Remplacement et installation d'un thermostat

Pour le vérifier, il faut le tester. Changer, remplacer, … Ne jouons pas sur les mots ! Il se peut que la cause provienne des branchements électriques ou des fusibles. Si le thermostat est confirmé HS, son remplacement est nécessaire.

Choisir un thermostat de remplacement

Relevez trois informations avant de commander : la marque et le modèle exact du chauffe-eau (sur la plaque signalétique), et la référence du thermostat d’origine (imprimée sur le thermostat lui-même ou dans la notice). La longueur de la canne et le type de fixation varient selon les modèles.

Procédure de remplacement

L’installation du thermostat à l’intérieur d’un chauffe-eau doit respecter certaines spécificités liées :

  • au type de chauffe-eau : électrique ou CE gaz, CE thermodynamique ou CE solaire ;
  • à la puissance de raccordement de l’alimentation du chauffe-eau : monophasé ou triphasé.

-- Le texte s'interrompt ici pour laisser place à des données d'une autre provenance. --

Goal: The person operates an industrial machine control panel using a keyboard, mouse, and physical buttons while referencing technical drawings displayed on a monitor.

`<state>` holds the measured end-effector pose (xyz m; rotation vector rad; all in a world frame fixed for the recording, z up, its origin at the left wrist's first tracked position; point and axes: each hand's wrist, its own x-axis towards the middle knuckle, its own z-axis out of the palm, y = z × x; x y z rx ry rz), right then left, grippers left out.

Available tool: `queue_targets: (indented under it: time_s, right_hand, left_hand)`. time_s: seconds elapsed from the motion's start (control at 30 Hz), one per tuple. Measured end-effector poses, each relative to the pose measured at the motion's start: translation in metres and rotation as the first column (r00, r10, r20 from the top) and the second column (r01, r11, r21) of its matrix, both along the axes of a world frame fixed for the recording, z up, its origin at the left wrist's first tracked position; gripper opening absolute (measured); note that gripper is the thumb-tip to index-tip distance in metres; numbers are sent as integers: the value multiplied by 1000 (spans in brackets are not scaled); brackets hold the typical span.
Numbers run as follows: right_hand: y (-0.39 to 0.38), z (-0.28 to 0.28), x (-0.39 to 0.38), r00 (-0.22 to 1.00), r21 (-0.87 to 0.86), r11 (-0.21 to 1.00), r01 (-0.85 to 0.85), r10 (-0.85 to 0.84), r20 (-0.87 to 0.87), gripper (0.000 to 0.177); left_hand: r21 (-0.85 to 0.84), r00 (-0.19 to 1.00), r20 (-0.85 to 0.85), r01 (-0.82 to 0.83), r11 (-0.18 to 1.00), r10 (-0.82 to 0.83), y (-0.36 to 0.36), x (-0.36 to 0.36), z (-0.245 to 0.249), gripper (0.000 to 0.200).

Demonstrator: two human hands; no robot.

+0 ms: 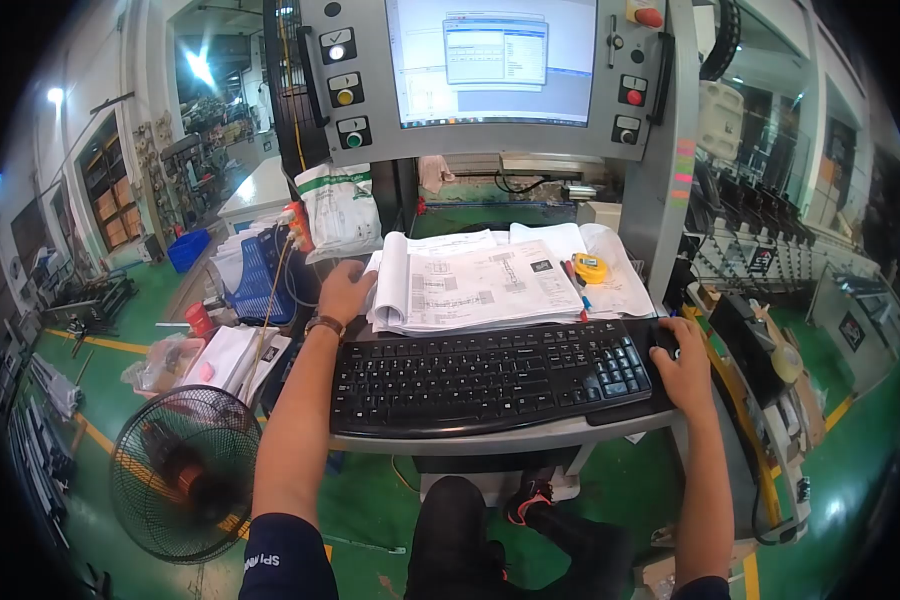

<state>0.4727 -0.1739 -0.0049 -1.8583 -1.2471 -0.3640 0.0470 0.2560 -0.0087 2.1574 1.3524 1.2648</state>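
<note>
My right hand rests over a dark computer mouse at the right end of the keyboard, its fingers curved round it. My left hand lies at the left edge of the papers, fingers loosely apart and seemingly holding nothing. A stack of printed drawing sheets, its left side rolled over, lies behind the black keyboard. On the sheets sit a yellow tape measure and a few pens. Above them a monitor shows a window with a smaller dialog open.
A control panel with buttons frames the monitor. Left of the desk stand a white and green bag, a blue file tray and a black fan. On the right is a rack with a tape roll.
</note>
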Motion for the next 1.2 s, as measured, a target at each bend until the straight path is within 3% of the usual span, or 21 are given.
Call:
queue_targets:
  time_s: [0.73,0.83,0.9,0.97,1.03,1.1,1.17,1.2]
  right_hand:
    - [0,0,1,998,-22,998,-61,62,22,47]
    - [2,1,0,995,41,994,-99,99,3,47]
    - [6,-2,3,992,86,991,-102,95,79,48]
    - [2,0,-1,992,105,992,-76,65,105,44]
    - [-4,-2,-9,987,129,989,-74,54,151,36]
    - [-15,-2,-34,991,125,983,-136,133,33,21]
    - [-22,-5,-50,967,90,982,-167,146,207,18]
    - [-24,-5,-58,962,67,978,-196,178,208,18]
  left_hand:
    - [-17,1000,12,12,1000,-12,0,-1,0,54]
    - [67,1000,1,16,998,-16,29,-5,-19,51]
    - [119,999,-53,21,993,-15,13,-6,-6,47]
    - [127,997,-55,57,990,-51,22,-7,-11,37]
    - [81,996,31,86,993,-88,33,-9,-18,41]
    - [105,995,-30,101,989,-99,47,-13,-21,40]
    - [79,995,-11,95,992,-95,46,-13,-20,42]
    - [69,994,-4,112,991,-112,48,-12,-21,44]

Aussi, il est indispensable de suivre la notice d’installation du fabricant, ainsi que de se référer au schéma de branchement filaire entre le thermostat et le CE.Retirez les vis qui maintiennent les fils du thermostat.

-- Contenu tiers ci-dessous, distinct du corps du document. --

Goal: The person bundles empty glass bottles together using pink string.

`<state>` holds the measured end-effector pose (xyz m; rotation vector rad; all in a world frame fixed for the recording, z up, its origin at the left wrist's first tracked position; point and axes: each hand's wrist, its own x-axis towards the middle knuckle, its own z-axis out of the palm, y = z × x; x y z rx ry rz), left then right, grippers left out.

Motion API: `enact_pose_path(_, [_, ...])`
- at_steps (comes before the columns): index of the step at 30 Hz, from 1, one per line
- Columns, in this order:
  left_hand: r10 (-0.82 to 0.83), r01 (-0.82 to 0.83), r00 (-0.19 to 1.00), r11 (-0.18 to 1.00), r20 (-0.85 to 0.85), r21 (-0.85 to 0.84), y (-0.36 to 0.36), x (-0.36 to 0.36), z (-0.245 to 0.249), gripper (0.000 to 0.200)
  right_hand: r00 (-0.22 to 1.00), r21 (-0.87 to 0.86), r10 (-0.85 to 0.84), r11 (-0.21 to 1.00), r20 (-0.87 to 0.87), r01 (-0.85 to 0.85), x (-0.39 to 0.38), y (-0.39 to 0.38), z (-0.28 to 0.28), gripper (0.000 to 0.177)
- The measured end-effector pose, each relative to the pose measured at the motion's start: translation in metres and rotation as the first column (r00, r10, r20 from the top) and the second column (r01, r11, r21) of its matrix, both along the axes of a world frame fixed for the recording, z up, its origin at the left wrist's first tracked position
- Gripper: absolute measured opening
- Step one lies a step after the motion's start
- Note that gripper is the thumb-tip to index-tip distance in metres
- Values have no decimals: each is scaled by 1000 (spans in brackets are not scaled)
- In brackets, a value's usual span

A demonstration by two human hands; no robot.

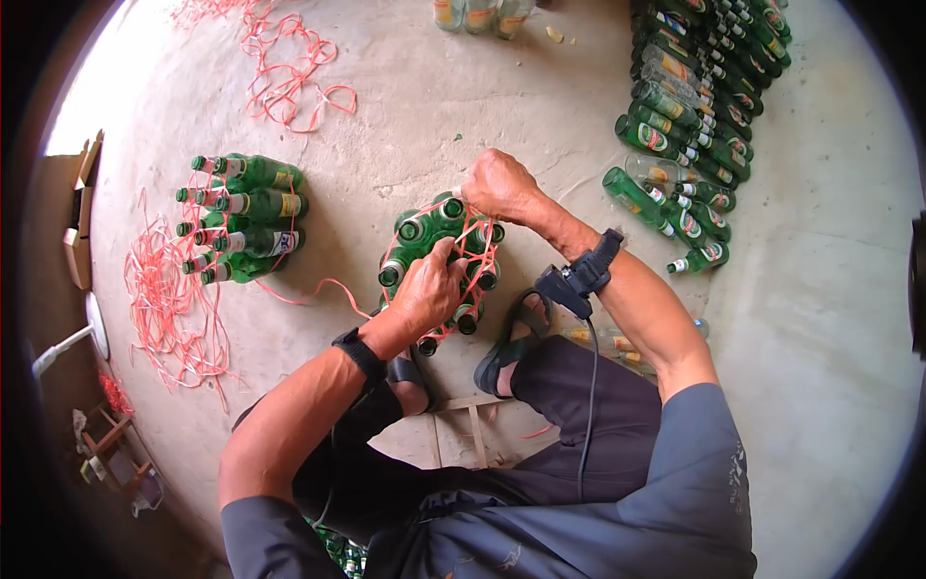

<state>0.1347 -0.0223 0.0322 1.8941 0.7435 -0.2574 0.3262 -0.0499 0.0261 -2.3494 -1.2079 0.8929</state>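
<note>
A cluster of upright green glass bottles (413, 230) stands on the floor between my feet, with pink plastic strapping (475, 234) looped around and across the necks. My left hand (430, 288) rests over the cluster, fingers closed on the strapping among the bottle tops. At the cluster's far right edge, my right hand (503, 187) is a fist around the strapping. What lies inside both hands is partly hidden. A loose pink strand (338, 286) trails left from the cluster.
Left of the cluster stands another strapped bundle of green bottles (256, 205), beside a tangled strapping heap (164, 299). More strapping (289, 72) lies farther back. Bottles lie stacked on the right (690, 116). Several clear bottles (480, 14) stand at the top.
</note>
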Motion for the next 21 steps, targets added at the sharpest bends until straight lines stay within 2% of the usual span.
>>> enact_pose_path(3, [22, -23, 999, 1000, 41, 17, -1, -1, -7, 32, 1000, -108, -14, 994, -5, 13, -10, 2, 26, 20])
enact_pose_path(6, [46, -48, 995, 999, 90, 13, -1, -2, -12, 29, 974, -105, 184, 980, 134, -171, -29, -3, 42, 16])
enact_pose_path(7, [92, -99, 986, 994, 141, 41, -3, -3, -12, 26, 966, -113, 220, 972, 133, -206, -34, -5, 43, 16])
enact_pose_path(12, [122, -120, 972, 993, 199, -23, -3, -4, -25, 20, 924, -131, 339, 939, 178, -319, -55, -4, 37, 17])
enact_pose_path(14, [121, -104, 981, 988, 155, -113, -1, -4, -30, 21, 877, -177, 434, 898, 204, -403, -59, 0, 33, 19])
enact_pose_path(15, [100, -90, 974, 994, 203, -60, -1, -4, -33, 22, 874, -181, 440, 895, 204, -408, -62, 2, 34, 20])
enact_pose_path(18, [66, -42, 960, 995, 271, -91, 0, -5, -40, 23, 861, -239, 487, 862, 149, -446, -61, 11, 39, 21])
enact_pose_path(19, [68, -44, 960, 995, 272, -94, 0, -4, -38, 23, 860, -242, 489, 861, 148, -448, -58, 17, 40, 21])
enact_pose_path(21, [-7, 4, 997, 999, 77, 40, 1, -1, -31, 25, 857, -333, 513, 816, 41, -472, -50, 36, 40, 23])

Certains types de chauffe-eau (gaz, thermodynamique, solaire) nécessitent l’intervention d’un professionnel chauffagiste au vu de la complexité de l’installation. Les informations contenues dans cet article ont une vocation pédagogique. Elles ne remplacent pas l’intervention d’un professionnel qualifié. En cas de doute sur votre installation électrique, faites appel à un électricien ou un plombier-chauffagiste.

Régler la température du chauffe-eau (thermostat mécanique).

Entretien et bonnes pratiques

Pour une utilisation optimale de votre système de production d’eau chaude, il est important de savoir manier correctement votre thermostat. Un bon entretien et des tests réguliers permettent d’éviter bien des pannes coûteuses.

Les thermostats électroniques installés au mur n'ont aucunement besoin d'un entretien contraignant ou poussé pour être efficaces ! Vous devez juste veiller à ce qu’il ne soit pas occulté par un meuble ou un rideau pour assurer son bon fonctionnement.